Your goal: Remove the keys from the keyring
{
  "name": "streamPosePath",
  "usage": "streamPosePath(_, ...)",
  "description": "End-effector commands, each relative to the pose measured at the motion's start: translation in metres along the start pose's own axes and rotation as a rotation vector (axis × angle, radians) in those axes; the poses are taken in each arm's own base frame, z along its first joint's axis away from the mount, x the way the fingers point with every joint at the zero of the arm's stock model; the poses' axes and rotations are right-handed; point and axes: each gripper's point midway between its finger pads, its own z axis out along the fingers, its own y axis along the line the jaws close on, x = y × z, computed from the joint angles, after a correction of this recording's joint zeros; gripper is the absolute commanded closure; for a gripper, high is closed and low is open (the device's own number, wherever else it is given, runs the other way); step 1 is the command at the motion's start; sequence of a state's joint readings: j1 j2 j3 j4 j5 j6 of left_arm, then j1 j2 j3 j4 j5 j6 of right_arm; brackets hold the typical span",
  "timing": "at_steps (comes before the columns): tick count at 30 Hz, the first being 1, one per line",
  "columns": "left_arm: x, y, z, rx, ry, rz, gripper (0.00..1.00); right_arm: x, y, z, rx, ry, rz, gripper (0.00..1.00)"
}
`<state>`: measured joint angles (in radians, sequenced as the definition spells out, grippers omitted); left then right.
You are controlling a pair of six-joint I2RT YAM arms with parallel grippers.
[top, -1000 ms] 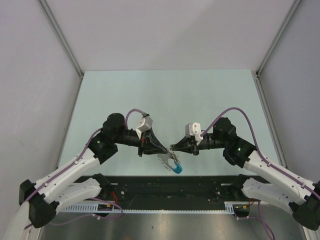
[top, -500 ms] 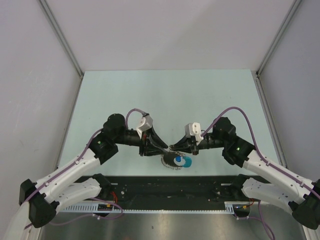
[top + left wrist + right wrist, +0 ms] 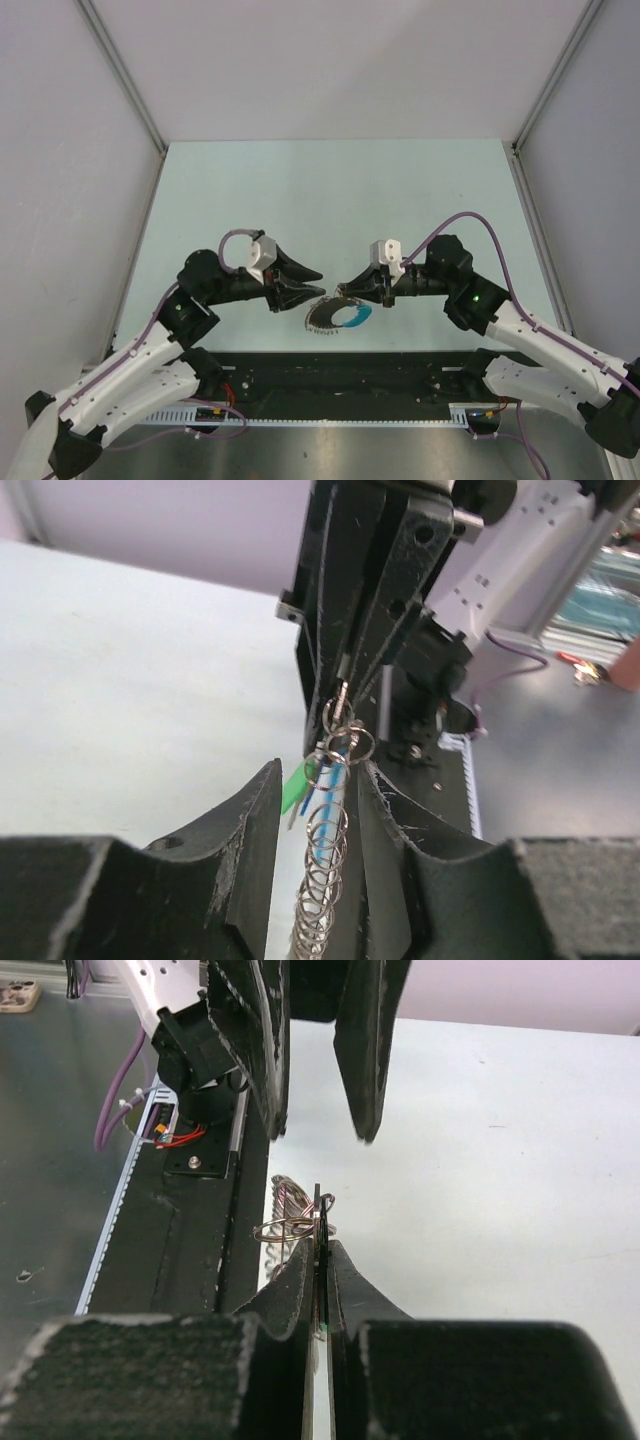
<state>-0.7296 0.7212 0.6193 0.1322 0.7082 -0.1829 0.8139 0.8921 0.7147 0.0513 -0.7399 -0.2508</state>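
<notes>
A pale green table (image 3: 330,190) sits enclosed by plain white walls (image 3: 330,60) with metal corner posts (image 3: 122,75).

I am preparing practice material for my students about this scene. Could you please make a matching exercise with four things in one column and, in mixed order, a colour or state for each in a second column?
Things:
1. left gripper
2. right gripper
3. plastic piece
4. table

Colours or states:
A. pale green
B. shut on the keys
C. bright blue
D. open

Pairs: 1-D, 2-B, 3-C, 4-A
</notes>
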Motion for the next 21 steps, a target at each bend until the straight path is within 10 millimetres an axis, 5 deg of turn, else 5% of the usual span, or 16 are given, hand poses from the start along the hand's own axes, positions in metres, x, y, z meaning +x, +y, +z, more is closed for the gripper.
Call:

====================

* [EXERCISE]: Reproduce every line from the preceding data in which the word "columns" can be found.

* [RESPONSE TO THIS EXERCISE]:
  "timing": "at_steps (comes before the columns): tick count at 30 Hz, the first being 1, one per line",
  "columns": "left_arm: x, y, z, rx, ry, rz, gripper (0.00..1.00); right_arm: x, y, z, rx, ry, rz, gripper (0.00..1.00)"

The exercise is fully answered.